La Giunta porta all’approvazione del Consiglio comunale il bilancio previsionale, dal quale emerge nella nota integrativa il disavanzo presunto da coprire con l’esercizio 2024 di euro 33.616.248, nel mentre nel c.d. bilancio di disavanzo, oggetto di presunto recupero, detto importo risulta pari ad euro 25.196.984, con uno scollamento, non certo irrilevante, pari a circa 8.000.000 di euro.
La questione era stata rilevata dal consigliere di opposizione dott. Roberto Celano, che di professione è dottore commercialista, in termini di evidente inattendibilità del bilancio di previsione, perché ritenuto non corrispondente ai criteri vincolanti del Testo Unico Enti Locali e dei vigenti principi contabili. Ciò nonostante, di fronte all’evidenza dell’inattendibilità del mero dato numerico, il Consiglio comunale, anche in assenza di qualsiasi intervento esplicativo dell’Assessore al ramo, aveva proceduto come “un carro armato” (però, senza guidatore) all’approvazione del documento.
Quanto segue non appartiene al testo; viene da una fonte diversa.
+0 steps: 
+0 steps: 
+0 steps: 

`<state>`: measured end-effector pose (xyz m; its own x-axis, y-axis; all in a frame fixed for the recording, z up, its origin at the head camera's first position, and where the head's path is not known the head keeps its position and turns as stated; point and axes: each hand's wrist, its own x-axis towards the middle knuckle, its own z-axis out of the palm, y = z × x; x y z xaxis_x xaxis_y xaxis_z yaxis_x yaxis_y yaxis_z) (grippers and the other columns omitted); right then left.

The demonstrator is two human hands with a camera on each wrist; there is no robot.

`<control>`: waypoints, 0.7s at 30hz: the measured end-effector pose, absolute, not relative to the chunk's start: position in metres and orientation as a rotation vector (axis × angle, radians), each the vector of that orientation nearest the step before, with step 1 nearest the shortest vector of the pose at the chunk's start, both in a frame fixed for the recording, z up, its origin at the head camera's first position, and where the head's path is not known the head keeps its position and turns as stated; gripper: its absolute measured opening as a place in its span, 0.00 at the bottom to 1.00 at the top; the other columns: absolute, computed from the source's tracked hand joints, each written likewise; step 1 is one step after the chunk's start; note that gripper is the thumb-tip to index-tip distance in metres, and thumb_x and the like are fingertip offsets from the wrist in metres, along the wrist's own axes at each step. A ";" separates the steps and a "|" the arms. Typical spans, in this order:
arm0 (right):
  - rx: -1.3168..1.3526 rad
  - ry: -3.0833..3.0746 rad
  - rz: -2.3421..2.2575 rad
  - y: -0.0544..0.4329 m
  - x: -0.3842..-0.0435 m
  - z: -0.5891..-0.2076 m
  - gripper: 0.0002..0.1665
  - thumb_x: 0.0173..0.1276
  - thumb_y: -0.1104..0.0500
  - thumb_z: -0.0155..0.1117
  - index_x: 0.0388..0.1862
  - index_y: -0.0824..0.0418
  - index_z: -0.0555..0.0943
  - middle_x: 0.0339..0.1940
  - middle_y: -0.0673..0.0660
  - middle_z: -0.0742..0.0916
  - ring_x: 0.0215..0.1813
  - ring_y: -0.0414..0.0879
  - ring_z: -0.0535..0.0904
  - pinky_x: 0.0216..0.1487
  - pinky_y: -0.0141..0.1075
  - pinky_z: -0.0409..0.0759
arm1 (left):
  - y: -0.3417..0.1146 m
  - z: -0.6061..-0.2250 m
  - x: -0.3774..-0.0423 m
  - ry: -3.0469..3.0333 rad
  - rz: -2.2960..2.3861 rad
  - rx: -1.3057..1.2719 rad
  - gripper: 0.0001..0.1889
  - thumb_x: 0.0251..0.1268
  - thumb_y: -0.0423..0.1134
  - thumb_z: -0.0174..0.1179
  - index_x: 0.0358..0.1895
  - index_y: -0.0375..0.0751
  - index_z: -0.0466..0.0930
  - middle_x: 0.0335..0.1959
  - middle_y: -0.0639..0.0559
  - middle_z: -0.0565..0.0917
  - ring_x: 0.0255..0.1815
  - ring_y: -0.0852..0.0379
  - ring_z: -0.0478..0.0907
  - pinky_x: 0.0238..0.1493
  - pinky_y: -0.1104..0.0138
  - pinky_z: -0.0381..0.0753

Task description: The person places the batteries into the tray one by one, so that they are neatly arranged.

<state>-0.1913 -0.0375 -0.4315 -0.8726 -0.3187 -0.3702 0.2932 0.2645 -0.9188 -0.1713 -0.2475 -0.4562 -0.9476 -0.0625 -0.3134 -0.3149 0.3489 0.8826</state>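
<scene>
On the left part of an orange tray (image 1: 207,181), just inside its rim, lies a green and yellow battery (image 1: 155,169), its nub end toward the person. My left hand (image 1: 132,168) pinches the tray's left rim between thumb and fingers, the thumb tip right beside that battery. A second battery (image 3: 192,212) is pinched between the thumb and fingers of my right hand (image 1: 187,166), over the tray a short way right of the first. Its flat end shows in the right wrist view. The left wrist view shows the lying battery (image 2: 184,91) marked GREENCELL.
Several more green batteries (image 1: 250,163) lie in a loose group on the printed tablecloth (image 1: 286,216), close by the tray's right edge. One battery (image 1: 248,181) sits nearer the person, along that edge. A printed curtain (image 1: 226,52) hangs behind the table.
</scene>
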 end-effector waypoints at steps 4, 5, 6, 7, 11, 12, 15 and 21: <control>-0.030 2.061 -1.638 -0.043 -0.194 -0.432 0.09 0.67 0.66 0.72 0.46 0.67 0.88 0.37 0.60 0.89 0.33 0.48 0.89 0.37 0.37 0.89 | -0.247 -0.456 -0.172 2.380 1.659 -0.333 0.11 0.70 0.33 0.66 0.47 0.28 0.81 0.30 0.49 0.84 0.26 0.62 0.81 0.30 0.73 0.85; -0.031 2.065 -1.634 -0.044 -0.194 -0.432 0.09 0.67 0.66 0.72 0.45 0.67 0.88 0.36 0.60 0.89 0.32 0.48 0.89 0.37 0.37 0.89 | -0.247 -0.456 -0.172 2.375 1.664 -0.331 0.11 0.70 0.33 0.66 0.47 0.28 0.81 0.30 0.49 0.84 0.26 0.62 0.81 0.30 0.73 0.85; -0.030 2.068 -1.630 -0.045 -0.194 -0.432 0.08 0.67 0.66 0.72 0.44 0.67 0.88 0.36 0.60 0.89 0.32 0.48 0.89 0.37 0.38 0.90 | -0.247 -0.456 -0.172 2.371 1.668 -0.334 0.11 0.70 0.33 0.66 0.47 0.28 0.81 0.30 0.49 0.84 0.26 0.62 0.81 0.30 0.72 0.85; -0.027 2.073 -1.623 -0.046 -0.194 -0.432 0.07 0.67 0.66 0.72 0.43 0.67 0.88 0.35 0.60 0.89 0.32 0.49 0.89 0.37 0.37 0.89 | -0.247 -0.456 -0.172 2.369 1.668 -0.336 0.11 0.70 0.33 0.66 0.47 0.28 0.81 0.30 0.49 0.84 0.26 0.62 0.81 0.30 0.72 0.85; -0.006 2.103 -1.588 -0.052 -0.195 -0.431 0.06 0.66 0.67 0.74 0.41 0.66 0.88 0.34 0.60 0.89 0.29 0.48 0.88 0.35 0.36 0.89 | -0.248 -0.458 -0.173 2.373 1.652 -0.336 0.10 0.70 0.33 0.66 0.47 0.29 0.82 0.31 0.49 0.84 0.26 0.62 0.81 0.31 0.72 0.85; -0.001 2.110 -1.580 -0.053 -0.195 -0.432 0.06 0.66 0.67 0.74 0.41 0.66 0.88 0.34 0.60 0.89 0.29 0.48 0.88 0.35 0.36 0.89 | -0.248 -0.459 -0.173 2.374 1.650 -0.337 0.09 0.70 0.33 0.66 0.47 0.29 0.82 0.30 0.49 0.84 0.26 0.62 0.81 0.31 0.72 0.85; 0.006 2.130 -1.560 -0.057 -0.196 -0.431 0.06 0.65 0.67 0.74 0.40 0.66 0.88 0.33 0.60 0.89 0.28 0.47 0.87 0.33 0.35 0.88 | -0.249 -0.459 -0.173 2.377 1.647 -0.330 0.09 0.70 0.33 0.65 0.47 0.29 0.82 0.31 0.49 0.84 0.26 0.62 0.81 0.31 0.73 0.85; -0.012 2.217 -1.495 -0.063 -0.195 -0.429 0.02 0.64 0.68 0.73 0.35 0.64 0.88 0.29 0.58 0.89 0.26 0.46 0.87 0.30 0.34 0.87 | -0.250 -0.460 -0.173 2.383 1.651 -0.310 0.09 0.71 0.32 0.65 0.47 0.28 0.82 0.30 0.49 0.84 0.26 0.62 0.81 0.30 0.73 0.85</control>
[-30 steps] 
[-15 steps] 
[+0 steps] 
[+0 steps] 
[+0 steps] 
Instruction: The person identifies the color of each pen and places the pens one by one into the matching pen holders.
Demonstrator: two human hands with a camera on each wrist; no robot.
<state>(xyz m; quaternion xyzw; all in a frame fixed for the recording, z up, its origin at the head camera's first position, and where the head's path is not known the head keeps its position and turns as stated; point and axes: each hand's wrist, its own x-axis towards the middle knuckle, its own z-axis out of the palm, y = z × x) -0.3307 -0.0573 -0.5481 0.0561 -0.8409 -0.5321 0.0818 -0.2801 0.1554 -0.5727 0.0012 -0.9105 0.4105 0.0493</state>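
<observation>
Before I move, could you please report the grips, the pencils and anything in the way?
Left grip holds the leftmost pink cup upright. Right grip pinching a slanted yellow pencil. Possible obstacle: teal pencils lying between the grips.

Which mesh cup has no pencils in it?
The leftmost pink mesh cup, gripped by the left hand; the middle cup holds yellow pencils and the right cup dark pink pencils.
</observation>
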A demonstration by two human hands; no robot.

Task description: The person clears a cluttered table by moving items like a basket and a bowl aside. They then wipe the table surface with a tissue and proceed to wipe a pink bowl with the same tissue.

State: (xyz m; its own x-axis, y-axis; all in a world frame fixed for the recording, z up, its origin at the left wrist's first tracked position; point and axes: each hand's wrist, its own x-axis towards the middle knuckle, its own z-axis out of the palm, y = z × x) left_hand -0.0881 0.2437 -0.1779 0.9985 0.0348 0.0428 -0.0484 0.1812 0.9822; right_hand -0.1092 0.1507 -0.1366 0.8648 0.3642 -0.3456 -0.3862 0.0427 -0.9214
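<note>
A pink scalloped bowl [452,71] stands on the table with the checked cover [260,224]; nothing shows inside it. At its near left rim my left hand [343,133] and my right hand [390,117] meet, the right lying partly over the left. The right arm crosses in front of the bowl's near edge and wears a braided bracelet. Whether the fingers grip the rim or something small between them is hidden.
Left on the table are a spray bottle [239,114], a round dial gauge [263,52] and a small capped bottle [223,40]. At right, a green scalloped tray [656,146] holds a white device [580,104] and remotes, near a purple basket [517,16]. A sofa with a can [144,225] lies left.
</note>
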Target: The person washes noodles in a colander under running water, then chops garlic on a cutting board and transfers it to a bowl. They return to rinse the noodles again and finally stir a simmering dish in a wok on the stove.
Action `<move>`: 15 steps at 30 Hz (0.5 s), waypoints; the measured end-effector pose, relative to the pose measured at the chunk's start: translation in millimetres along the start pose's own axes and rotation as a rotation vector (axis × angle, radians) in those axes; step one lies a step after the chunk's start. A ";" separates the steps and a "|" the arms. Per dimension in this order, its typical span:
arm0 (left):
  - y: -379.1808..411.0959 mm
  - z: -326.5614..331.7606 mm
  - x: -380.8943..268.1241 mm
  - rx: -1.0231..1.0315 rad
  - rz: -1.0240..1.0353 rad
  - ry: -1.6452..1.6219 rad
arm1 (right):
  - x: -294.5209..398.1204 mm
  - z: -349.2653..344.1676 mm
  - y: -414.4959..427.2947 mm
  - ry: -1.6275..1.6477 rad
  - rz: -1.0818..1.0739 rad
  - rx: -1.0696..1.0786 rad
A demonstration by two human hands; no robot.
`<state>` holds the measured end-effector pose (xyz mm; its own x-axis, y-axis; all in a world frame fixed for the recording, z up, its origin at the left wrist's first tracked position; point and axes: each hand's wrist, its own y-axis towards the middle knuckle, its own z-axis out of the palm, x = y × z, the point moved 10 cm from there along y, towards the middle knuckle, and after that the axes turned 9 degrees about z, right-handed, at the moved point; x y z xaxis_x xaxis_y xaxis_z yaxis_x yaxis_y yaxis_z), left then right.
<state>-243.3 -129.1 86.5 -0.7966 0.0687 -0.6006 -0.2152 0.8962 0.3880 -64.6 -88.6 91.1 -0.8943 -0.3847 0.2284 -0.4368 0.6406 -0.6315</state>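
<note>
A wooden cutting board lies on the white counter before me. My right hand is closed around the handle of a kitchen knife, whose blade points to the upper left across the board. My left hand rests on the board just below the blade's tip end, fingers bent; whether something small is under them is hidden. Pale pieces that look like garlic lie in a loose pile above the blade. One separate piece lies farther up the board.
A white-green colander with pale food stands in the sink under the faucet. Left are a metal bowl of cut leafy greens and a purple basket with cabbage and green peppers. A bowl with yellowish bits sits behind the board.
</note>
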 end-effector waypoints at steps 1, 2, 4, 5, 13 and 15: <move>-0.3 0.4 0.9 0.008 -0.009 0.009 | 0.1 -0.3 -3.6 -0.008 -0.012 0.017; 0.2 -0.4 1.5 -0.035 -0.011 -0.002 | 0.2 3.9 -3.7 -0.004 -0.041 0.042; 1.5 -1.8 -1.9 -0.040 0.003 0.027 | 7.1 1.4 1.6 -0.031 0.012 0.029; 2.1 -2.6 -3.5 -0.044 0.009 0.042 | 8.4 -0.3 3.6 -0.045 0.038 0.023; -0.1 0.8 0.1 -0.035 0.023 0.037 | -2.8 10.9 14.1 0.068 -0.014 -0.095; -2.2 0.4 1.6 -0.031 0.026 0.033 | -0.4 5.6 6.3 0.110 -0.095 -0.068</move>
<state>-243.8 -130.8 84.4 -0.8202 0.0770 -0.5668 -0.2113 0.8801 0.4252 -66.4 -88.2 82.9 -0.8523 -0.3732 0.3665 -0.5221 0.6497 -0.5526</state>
In sostanza, dalle opposizioni era stato reso palese che il mancato recepimento in bilancio dell’intera quota di disavanzo da ripianare, aveva comportato il predetto scostamento (si ripete, circa 8 milioni di euro !!), non restando questo dato secondario per un Comune che, in forte indebitamento finanziario, ha aderito al piano “Salva città”. L’intera vicenda, per altro, è stata puntualmente ricostruita da Alfonso Malangone in un interessante articolo pubblicato da “Le Cronache”.
L’amministrazione comunale, dopo l’intervenuta approvazione del bilancio di previsione, si è vista costretta a “rettificare” il documento contabile, assumendo la sussistenza di un mero errore materiale (sulla sua stessa qualificazione è, però, lecito porre qualche perplessità), con la conseguenza che il bilancio di previsione dovrà essere riportato in consiglio comunale per provvedere ad una sua nuova approvazione (nonostante, l’intervenuta scadenza dei termini, previsti dalla legge per il 15 marzo 2024), con conseguenti inevitabili ricadute anche per il bilancio successivo e la costante previsione di ulteriori oneri tributari, che già pesano significativamente nelle tasche dei salernitani che pagano le tasse.
Vi è, poi, un ulteriore elemento, neppure secondario, da tenere in considerazione, relativo all’accertamento della conformità del bilancio a quei generalissimi principi che assistono la materia, ovvero i principi di veridicità, di correttezza rappresentativa e di chiarezza.
Ci si chiede, allora, cosa insegna questo episodio. Innanzi tutto mi pare che il comportamento assunto dal Sindaco e dalla stessa maggioranza può ritenersi ispirato o ad evidente incompetenza oppure a mera arroganza “numerica” (non sempre il criterio maggioritario risponde alla “ragione”), posto che a fronte dell’evidenza matematica e della deficienza contabile-rappresentativa si è ritenuto comunque di approvare il bilancio di previsione.
Per altro, già in due occasioni, ovvero in questa e in quella del dimensionamento scolastico, la “dotta” e “competente” amministrazione comunale non ha ritenuto di tenere in considerazione i suggerimenti tecnici dell’opposizione, e in particolare di Forza Italia (a dimostrazione, invece, che in città esiste, nonostante quello che dichiara il Sindaco, un’opposizione preparata e costruttiva).
Sull’incompetenza già è stato detto, anche con riferimento all’improvvida sostituzione del precedente assessore tecnico, una professoressa ordinaria dell’Università specializzata nella materia, con altro, che sicuramente non possiede le medesime conoscenze specialistiche (ancor più necessarie per la situazione di crisi in cui versano le finanze comunali). Ma l’elemento più preoccupante resta quello dell’arroganza che, nella nostra città, è il frutto dell’atavica assenza – un giorno o l’altro ne dovranno pure essere svelate le ragioni – di qualsiasi controllo delle autorità competenti, contabili e non.
In sostanza, con il tempo si è radicato il senso di una certa “impunità” (valutativa), che a volte potrebbe indurre a scelte a dir poco criticabili, sì che il danno che viene arrecato alla cittadinanza e allo stesso funzionamento delle istituzioni democratiche resta evidente. Si pone, in questa grigia ed asfittica attualità cittadina, l’antica domanda posta da Giovenale nelle “Satire”: quis custodiet custodes ? Sì da riproporre il dibattito giusfilosofico tra Carl Schmitt, Hans Kelsen e Rudolf Smend sullo sfondo della crisi della democrazia.